2020-11-15 Thread The Wanderer
On 2020-11-15 at 06:06, to...@tuxteam.de wrote:

> On Sun, Nov 15, 2020 at 05:27:49AM -0500, The Wanderer wrote:
> 
>> On 2020-11-15 at 04:38, to...@tuxteam.de wrote:
>> 
>>> On Sun, Nov 15, 2020 at 12:31:22AM +0100, Emanuel Berg wrote:
>>> 
 Hello, is there a tool/command/script anywhere that can
 overwrite with a single color (or make transparent) every pixel
 to the left, above, right, and below a certain other color?
 
 e.g., if one draws a loop of black, tell the program black is
 the border, the result would be only what is within the loop?
> 
> [...]
> 
>> I think you may have misunderstood the request - either that, or I
>> did.
>> 
>> From the description of "flood fill", what it does is replace
>> everything within a certain distance of a specified point with a
>> specified color. That maps to "fill a specified region with a
>> specified color", if the region is radius-based.
> 
> No, no. Unless you mean "distance in colour space". Look again at the
> given ref, [0].
> 
> Flood starts at a pixel, considers every neighbour [1] having the 
> same colour [2] and repeats that process for those selected
> neighbours, until all possibilities are exhausted. Optimising that is
> left as an exercise to the reader, as they say :-)
> 
> It's a "classic" in bitmap and pixmap graphics.

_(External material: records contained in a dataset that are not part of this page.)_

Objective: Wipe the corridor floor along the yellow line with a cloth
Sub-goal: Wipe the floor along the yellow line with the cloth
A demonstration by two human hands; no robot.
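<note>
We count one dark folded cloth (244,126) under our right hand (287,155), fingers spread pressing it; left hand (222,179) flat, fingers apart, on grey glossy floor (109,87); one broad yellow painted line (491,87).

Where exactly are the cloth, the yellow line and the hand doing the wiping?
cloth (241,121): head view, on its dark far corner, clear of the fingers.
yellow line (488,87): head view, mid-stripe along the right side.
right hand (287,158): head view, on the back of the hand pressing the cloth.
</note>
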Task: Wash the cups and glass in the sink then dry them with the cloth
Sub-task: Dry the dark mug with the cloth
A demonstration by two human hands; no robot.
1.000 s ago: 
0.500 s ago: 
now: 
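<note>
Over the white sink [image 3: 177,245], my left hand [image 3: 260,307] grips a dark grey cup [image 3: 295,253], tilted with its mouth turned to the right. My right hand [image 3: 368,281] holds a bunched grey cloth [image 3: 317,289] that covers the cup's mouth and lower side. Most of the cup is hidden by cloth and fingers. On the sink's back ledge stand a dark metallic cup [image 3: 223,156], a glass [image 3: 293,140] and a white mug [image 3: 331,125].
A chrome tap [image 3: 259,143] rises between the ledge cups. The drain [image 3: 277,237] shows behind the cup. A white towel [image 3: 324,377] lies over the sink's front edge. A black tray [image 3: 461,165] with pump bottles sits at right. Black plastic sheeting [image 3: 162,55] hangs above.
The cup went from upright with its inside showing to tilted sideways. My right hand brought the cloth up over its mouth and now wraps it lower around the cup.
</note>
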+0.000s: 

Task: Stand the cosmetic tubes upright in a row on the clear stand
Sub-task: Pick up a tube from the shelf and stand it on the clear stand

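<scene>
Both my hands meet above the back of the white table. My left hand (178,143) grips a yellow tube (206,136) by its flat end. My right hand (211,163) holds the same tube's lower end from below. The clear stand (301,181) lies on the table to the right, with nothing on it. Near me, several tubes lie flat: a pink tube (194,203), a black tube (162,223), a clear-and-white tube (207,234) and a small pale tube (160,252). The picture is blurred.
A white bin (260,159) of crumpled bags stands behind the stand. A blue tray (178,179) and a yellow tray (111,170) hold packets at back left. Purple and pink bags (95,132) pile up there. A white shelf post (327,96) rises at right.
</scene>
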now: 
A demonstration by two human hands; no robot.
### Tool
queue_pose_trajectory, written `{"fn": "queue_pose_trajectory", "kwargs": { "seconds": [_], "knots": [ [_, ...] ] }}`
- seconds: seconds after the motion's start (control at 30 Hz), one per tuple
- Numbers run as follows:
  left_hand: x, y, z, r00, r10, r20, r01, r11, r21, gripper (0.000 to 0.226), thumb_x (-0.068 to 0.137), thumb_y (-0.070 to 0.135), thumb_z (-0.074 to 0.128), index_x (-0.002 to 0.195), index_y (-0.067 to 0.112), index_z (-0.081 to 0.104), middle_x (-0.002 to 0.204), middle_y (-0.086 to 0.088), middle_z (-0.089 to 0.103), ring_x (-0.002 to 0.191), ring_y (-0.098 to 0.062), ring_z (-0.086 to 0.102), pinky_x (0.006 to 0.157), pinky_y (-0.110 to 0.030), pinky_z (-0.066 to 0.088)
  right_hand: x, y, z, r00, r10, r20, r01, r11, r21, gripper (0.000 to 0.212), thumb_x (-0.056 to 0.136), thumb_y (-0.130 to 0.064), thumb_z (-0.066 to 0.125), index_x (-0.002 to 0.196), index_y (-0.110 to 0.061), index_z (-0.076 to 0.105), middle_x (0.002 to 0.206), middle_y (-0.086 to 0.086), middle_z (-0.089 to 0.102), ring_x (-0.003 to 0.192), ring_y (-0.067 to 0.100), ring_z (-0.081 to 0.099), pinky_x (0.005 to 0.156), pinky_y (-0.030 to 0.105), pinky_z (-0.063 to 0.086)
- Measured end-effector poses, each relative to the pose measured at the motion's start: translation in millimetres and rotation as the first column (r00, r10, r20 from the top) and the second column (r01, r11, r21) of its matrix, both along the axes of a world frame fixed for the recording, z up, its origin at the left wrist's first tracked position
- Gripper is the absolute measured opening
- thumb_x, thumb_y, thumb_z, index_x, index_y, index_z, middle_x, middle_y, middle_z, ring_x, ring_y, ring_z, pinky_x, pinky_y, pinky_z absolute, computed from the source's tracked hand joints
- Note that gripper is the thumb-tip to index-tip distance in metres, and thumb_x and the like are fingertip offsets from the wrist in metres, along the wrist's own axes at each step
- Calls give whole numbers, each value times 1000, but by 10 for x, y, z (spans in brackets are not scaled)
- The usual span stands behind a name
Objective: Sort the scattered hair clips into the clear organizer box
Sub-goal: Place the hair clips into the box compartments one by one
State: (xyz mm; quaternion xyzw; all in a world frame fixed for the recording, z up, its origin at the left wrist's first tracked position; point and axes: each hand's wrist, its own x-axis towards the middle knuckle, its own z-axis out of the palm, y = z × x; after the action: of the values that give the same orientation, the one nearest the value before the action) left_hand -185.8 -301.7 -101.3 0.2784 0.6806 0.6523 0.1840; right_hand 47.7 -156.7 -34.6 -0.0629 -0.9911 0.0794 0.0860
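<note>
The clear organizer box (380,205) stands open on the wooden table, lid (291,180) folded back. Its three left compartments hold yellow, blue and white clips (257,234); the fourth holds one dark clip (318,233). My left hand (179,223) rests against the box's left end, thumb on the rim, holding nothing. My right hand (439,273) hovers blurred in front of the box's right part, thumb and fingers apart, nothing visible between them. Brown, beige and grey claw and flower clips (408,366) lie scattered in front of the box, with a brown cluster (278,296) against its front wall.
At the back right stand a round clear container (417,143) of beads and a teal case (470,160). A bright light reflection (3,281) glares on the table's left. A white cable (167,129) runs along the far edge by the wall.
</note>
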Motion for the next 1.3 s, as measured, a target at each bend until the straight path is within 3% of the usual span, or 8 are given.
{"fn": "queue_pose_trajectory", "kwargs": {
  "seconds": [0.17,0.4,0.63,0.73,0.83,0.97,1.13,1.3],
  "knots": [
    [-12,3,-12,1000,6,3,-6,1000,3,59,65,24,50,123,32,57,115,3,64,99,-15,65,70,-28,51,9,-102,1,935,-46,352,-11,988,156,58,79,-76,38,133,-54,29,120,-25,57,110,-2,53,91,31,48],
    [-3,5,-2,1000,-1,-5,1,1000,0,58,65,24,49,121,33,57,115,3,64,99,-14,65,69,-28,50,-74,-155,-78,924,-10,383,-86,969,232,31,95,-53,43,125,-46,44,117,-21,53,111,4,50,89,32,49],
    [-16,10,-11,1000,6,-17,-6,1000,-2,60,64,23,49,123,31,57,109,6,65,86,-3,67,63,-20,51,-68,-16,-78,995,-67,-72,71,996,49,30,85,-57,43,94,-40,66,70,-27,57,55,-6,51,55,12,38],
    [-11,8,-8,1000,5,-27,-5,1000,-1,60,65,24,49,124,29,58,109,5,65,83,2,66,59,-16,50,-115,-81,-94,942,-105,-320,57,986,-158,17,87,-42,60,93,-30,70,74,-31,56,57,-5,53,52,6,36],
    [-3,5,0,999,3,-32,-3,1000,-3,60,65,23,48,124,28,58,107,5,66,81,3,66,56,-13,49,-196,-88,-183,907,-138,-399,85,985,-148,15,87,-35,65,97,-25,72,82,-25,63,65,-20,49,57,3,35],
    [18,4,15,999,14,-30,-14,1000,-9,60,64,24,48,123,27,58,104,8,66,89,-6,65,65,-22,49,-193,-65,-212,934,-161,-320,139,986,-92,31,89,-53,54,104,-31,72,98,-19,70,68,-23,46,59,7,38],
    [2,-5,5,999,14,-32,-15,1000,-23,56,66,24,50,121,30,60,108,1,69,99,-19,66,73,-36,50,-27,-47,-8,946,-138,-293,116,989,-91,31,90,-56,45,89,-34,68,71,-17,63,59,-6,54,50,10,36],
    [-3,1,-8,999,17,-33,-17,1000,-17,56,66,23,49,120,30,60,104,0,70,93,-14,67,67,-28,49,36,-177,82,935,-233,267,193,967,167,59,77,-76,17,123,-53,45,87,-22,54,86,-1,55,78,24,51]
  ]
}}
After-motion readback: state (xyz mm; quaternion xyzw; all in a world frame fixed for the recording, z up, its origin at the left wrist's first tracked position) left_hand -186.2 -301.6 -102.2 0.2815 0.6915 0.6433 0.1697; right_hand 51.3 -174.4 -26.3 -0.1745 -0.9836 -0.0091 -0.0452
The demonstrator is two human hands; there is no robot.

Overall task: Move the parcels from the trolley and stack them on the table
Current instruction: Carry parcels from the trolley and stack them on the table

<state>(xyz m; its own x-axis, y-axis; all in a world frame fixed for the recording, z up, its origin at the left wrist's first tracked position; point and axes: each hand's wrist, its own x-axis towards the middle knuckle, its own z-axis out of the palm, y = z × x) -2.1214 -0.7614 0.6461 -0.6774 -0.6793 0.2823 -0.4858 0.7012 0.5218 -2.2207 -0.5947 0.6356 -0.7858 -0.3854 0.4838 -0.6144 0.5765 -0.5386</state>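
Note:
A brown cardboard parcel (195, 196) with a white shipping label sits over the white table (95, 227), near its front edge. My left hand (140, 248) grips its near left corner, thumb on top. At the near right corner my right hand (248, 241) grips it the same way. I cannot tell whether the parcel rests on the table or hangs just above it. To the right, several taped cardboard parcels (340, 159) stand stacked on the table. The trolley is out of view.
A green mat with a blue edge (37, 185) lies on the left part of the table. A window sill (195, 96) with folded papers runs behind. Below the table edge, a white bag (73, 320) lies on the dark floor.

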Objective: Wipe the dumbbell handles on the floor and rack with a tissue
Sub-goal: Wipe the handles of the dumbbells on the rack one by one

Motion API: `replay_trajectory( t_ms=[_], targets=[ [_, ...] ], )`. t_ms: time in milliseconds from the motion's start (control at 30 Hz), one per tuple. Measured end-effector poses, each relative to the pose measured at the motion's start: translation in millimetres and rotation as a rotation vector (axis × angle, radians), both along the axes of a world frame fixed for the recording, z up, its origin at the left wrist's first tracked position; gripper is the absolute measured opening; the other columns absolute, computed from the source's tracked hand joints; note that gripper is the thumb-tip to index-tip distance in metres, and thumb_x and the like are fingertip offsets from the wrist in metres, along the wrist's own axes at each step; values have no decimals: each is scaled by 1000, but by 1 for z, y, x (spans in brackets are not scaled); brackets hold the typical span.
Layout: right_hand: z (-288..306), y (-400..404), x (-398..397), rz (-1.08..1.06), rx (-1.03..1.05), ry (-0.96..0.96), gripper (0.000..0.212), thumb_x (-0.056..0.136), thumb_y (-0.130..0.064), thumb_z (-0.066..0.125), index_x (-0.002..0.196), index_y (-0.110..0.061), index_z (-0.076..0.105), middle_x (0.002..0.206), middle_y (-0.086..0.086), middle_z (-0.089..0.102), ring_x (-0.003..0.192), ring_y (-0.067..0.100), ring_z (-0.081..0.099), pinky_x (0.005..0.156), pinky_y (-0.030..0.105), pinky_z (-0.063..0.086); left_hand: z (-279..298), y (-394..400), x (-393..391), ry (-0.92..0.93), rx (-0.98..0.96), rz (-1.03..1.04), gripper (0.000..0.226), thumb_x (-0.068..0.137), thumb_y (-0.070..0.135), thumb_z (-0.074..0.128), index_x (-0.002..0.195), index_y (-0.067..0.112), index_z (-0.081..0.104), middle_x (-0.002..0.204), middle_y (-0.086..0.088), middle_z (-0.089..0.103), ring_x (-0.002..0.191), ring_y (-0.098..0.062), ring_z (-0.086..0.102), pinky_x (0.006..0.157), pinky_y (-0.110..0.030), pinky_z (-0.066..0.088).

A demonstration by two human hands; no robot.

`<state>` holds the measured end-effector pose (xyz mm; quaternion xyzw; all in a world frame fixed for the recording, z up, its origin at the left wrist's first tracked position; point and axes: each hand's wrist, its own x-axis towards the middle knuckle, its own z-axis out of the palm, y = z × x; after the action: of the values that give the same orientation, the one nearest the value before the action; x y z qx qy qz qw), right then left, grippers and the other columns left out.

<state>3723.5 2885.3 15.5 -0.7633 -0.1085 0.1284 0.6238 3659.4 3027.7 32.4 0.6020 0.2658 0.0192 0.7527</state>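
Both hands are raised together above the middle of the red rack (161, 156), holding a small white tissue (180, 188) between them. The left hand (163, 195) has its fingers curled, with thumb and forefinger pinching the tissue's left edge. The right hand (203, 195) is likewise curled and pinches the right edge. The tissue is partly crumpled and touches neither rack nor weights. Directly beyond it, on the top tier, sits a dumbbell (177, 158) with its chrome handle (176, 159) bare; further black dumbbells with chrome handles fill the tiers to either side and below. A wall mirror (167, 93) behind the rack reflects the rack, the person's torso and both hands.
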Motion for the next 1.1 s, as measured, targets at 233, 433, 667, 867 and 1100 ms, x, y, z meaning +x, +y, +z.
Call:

Ah, right, I'd missed the "color that matches" part of the phrase. That
does significantly change the meaning of the definition at that given
link, to something which matches much better with what I'd have expected
the term to mean in the first place.

In that case this seems like an even less suitable match for the request
as I parse it.

>> What I understand the request to be is for a way to replace
>> everything *outside of* a specified region with a specified color,
>> where the region is *not* necessarily radius-based but may
>> potentially be freeform.
> 
> Yes, but then, one person's "inside" is the other person's
> "outside". You just have to choose judiciously your start point (aka
> "seed"). And, of course, make sure the region thusly defined is
> connected.

I either am badly confused, or don't understand how this relates to the
request at all.

If I'm reading the original request correctly (which I'll admit is by no
means guaranteed), the "single color" used to draw the "loop" - i.e.,
in the example, black - is incidental to the goal; it just defines the
boundary of the region which is to be left unchanged. It may or not even
be important to retain the colored perimeter line in the result; I'd
intuitively expect not, but there could be reasons to do so.

What's outside (or, if you prefer, "on the other side of") the boundary
may well be thousands of different colors, not necessarily in any
pattern which the program can be expected to recognize with relation to
another. The important part of the request is wanting to overwrite all
of that region outside the boundary - regardless of its initial color -
with a single, specified color (for values of "color" that include full
transparency).

I don't see how "flood fill" can fulfill that at all. My best guess
would involve the mention at your given reference link of a "-fuzz"
option which lets the color matching be inexact; that could potentially
make it possible to have a "define the boundary" color which is
sufficiently distinct from every color in the external region that the
fill will be able to match and replace all of the latter but will reject
and neither replace nor propagate past the former, but it seems
improbable that it would be practical to have this distinctness hold
true for every image you might want to process this way.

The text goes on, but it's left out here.